Les arguments avancés pour justifier le renforcement des mesures antiterroristes visent à produire du consentement. Pour se faire, ils se distribuent entre des arguments relevant du principe de nécessité (la vulnérabilité de l’État, adaptabilité à la menace) et ceux relevant des garanties démocratiques. Cette argumentation a des conséquences non négligeables à la fois sur la construction du discours des opposants politiques et sur la dialectique entre la sécurité et la liberté.
A la différence des discours mobilisateurs caractérisés par les traces pathémiques, ces discours rassurants sont dénommés « discours décisionnels » dans la mesure où, tout en contenant une dimension normative, ils participent d’une dimension instrumentale de l’action politique (Jobert, 1992, p. 221). Les responsables politiques présentent leurs décisions en les fondant sur des valeurs à défendre. Le discours décisionnel se distingue du discours mobilisateur par un contenu lexical plus soutenu, par des stratégies argumentatives connotant un raisonnement solide (Amossy, 2000, p. 75) et par une temporalité différente. La première illustration du discours décisionnel et de sa visée rassurante est la construction discursive d’une triple maitrise du désordre.

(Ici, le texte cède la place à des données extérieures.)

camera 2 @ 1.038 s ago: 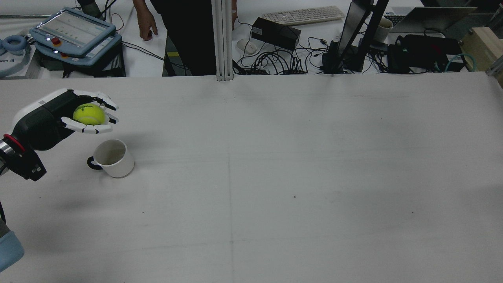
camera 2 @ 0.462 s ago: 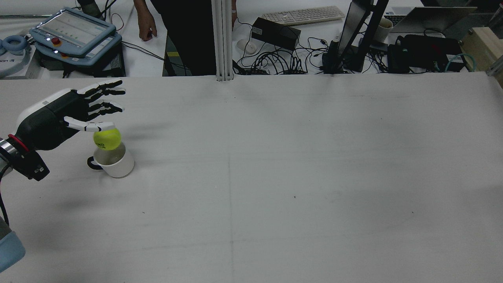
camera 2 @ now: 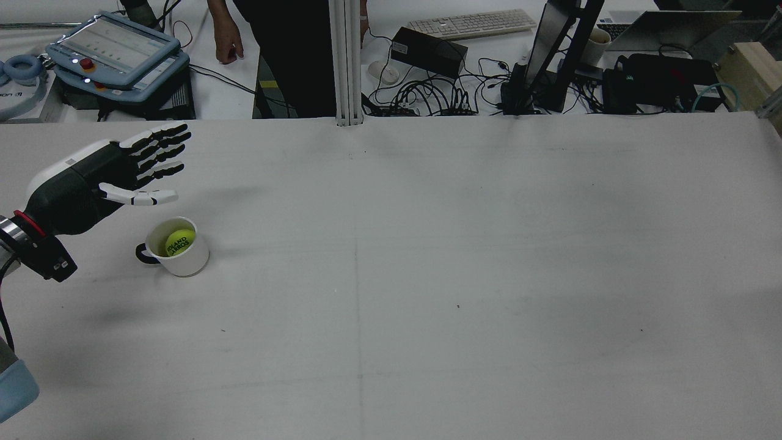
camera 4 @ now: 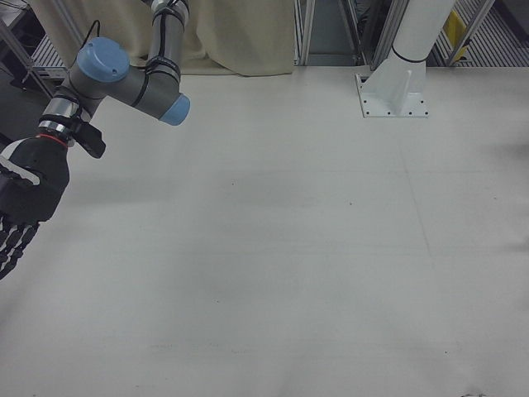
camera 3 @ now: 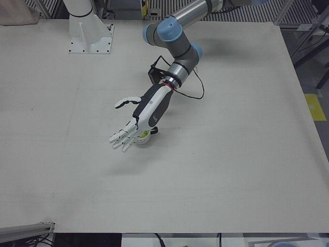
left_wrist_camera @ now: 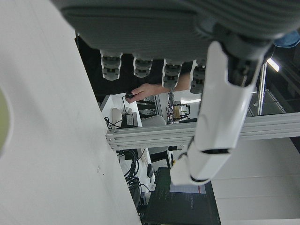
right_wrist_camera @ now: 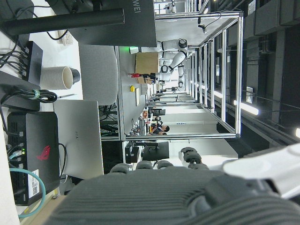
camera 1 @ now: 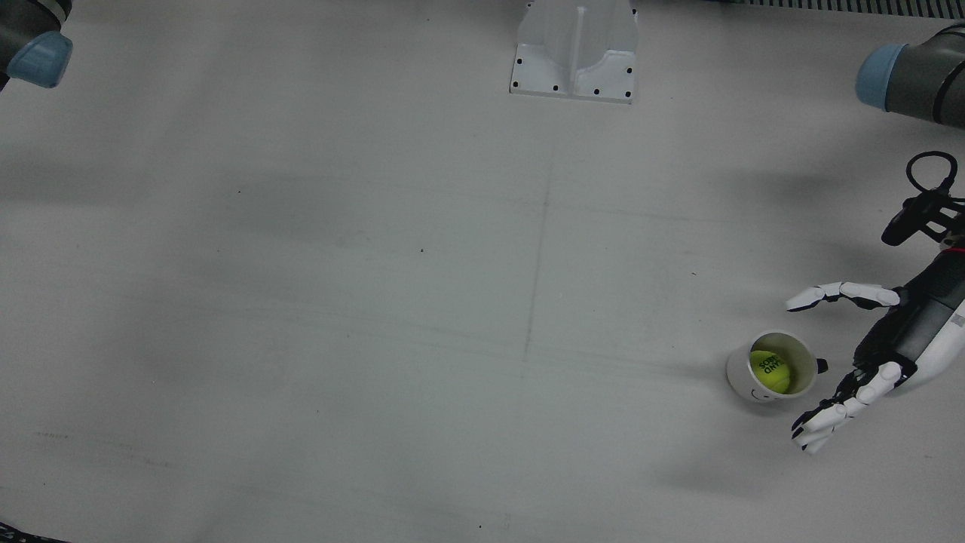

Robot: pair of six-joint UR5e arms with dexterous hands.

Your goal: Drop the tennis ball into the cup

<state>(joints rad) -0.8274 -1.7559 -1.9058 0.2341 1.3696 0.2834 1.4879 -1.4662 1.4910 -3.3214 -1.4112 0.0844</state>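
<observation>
The yellow-green tennis ball [camera 2: 179, 241] lies inside the white cup [camera 2: 186, 261], which stands upright on the table at the rear view's left, its dark handle pointing left. My left hand [camera 2: 122, 168] hovers just beyond and above the cup, open, fingers spread and holding nothing. From almost straight above, the ball [camera 1: 770, 371] shows in the cup [camera 1: 742, 377], with the left hand [camera 1: 882, 339] beside it, thumb and fingers on either side. My right hand [camera 4: 21, 207] hangs at the far left edge of the right-front view, fingers extended downward and empty.
The white table [camera 2: 427, 275] stretches wide to the right of the cup. Beyond its far edge are a teach pendant [camera 2: 113, 52], cables, a monitor stand [camera 2: 550, 55] and a person's hand [camera 2: 229, 46]. A white pedestal [camera 1: 577, 49] stands at the front view's top.
The left hand held the ball a second ago, then opened its fingers. The ball fell from the rim into the cup, where it now rests. The hand stayed nearly in place.
</observation>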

Ce néologisme est utilisé pour désigner « l’extension de l’intervention de l’institution judiciaire dans de nouvelles sphères de la vie sociale », Serre, Delphine, 2001, « La “judiciarisation” en actes. Le signalement d’“enfant en danger” », Actes de la Recherche en Sciences Sociales, Volume 136, n° 136-137, p. 70-82, p. 70. Ce terme s’applique à la lutte antiterroriste française dans la mesure où c’est l’acteur judiciaire (et policier) qui occupe une place centrale dans la répression du terrorisme (au détriment de l’acteur militaire).